Laura has decided that my career during retirement will be to take photographs, frame them, then try to sell them at booths in various festivals such as Art in the Park. OK, I’m glad she thinks my photos are that good. I, for one, think she’s a bit biased, and that most of the time I have no idea what I’m doing when I take pictures. I’ve still got a good ten years or so before I can consider retiring (unless this lottery thing works out), so during that time either my skills will improve, or the technology will improve to the point that anyone can take fabulous shots. Most likely, both.
Should technology improve to that point than anyone can take great pictures, finding buyers would be a problem. If anyone can do it, why pay? However, I guess there will always be the artistic element of composition and manipulation. It’s probably reached that point now. What I do now is almost trivial compared to what used to be required to get the same shots. The level of control I have over the images through Photoshop would have taken specialized skills and tons of darkroom equipment. That’s just not necessary any longer. I’m not sure there is even a place in Greenville where one can buy chemicals now.

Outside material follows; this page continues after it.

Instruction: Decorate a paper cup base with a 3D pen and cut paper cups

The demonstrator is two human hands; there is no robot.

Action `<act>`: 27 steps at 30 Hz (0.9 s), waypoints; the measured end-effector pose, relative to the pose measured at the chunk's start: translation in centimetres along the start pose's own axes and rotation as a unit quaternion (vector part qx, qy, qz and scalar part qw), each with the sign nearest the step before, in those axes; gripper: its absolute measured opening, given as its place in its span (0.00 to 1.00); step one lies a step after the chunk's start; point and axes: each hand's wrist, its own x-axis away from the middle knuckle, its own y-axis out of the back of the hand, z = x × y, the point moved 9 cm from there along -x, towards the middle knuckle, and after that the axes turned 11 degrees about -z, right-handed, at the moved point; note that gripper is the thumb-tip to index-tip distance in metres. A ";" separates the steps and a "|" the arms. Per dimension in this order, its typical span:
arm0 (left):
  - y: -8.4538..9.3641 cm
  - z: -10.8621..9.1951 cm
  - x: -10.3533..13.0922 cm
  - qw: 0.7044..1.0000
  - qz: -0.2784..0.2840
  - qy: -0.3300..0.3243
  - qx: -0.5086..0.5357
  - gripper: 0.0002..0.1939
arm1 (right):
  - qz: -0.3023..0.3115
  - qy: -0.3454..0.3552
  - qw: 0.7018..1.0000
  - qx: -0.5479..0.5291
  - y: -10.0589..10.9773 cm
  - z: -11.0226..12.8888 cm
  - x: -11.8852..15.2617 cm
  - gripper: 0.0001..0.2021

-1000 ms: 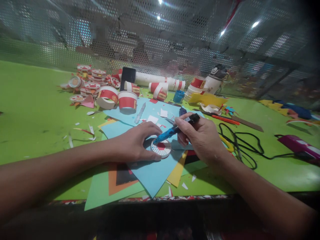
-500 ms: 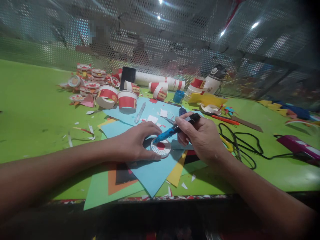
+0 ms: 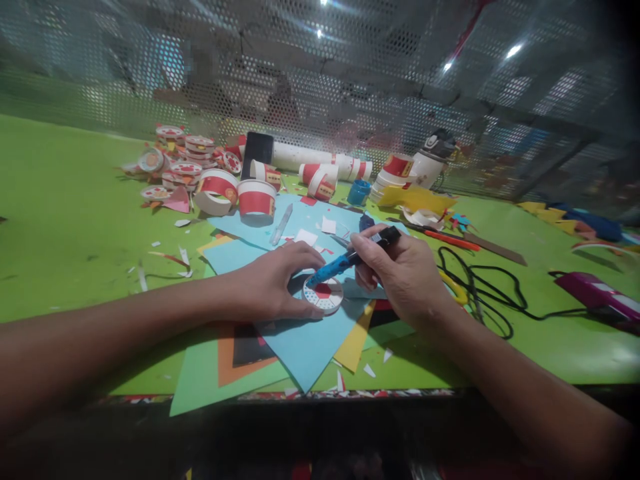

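Observation:
On a light blue paper sheet (image 3: 305,360) lies a round white disc (image 3: 330,303) with a red centre, dividing lines and small blue dots. My left hand (image 3: 283,280) curls around its left side, thumb at the near edge and fingers at the far edge. A blue-and-black marker pen (image 3: 333,268) slants down from my right hand (image 3: 395,267), pinched between thumb and fingers. Its tip is at the disc's upper left; whether it touches I cannot tell. Just behind the pen lie white paper scraps (image 3: 306,237) and a clear pen-like tube (image 3: 281,225).
Cut red-and-white paper cups (image 3: 257,200), finished paper pieces (image 3: 186,172), a black phone (image 3: 258,155) and a blue paint jar (image 3: 359,193) stand behind. To the right lie orange-handled scissors (image 3: 453,240), a black cable (image 3: 500,280) and a purple tool (image 3: 597,293). A perforated screen (image 3: 320,87) rises behind.
The view has shifted very slightly. My left hand still holds the disc, and the pen tip stays over the same upper-left part of it.

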 end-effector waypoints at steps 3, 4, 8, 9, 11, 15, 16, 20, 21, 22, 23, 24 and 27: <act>0.0 0.0 0.0 1.000 0.000 0.005 0.001 0.21 | 0.000 0.002 1.000 0.010 0.0 0.1 -0.1 0.13; 0.0 0.1 -0.1 1.000 0.001 0.006 0.001 0.21 | 0.000 0.003 1.000 0.012 0.0 0.1 -0.1 0.13; 0.0 0.0 -0.1 1.000 -0.001 -0.007 -0.003 0.20 | 0.000 0.001 1.000 0.009 0.0 0.1 0.0 0.14; 0.0 -0.1 -0.1 1.000 -0.001 -0.011 -0.004 0.19 | -0.002 -0.003 1.000 0.007 0.0 0.1 0.0 0.14; 0.0 -0.1 -0.1 1.000 0.001 -0.014 -0.005 0.19 | -0.006 -0.008 1.000 0.006 0.1 0.0 0.0 0.14; 0.0 -0.2 -0.1 1.000 0.004 -0.014 -0.004 0.19 | -0.006 -0.009 1.000 0.000 0.1 -0.1 0.0 0.14; 0.0 -0.2 -0.1 1.000 0.002 -0.012 -0.005 0.19 | -0.005 -0.010 1.000 -0.011 0.1 -0.1 0.0 0.14; 0.0 0.0 -0.1 1.000 0.000 -0.002 -0.013 0.20 | -0.008 -0.007 0.999 -0.048 0.0 0.0 0.1 0.13; -0.1 0.0 -0.1 1.000 0.000 -0.003 -0.012 0.20 | -0.011 -0.005 0.999 -0.048 0.1 0.1 0.1 0.13; -0.1 -0.1 -0.1 1.000 -0.001 -0.005 -0.011 0.20 | -0.013 -0.004 0.999 -0.045 0.1 0.1 0.1 0.14; -0.1 -0.1 -0.1 1.000 -0.001 -0.006 -0.009 0.20 | -0.012 -0.002 0.999 -0.038 0.1 0.2 0.1 0.14; -0.1 -0.1 -0.2 1.000 -0.002 -0.007 -0.007 0.20 | -0.011 -0.002 0.999 -0.030 0.0 0.3 0.1 0.14; -0.1 0.0 -0.2 1.000 -0.002 -0.008 -0.008 0.20 | -0.009 0.006 1.000 -0.004 0.0 0.5 0.2 0.14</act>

Here’s a similar tale…When I was in high school I learned calligraphy. I could do an Old English script, as well as several variations of flowing scripts. I got pretty good at it, and did several illuminated Bible verses and quotations for friends. I also earned some pocket change by hand-lettering wedding invitations envelopes and place cards. That budding career as a scribe came to an abrupt halt with the advent of multiple fonts and laser printers. Desktop publishing did me in. I can’t remember the last time I picked up a calligraphy pen. I do remember that it was one of the most relaxing hobbies I’ve ever had. My concentration was so great that I would tune out everything, including the troubles of the day.
In a sense, my calligraphy career only took a different direction. I became a specialist in technology, with skills in desktop publishing and web design. The technology and workflow changed, but what I was doing was essentially the same thing. This will be the same with photography. I know that by the time I retire, I will probably have upgraded computers, printers, and cameras at least a couple of times. There will probably be something that replaces Photoshop, but I’ll still be shooting images of some sort.
I did have to remind Laura that my favorite photos were taken in England, the Florida Keys, Colorado, Maine, California, and Washington State. I guess if this is to be a career, it will be one that requires travel.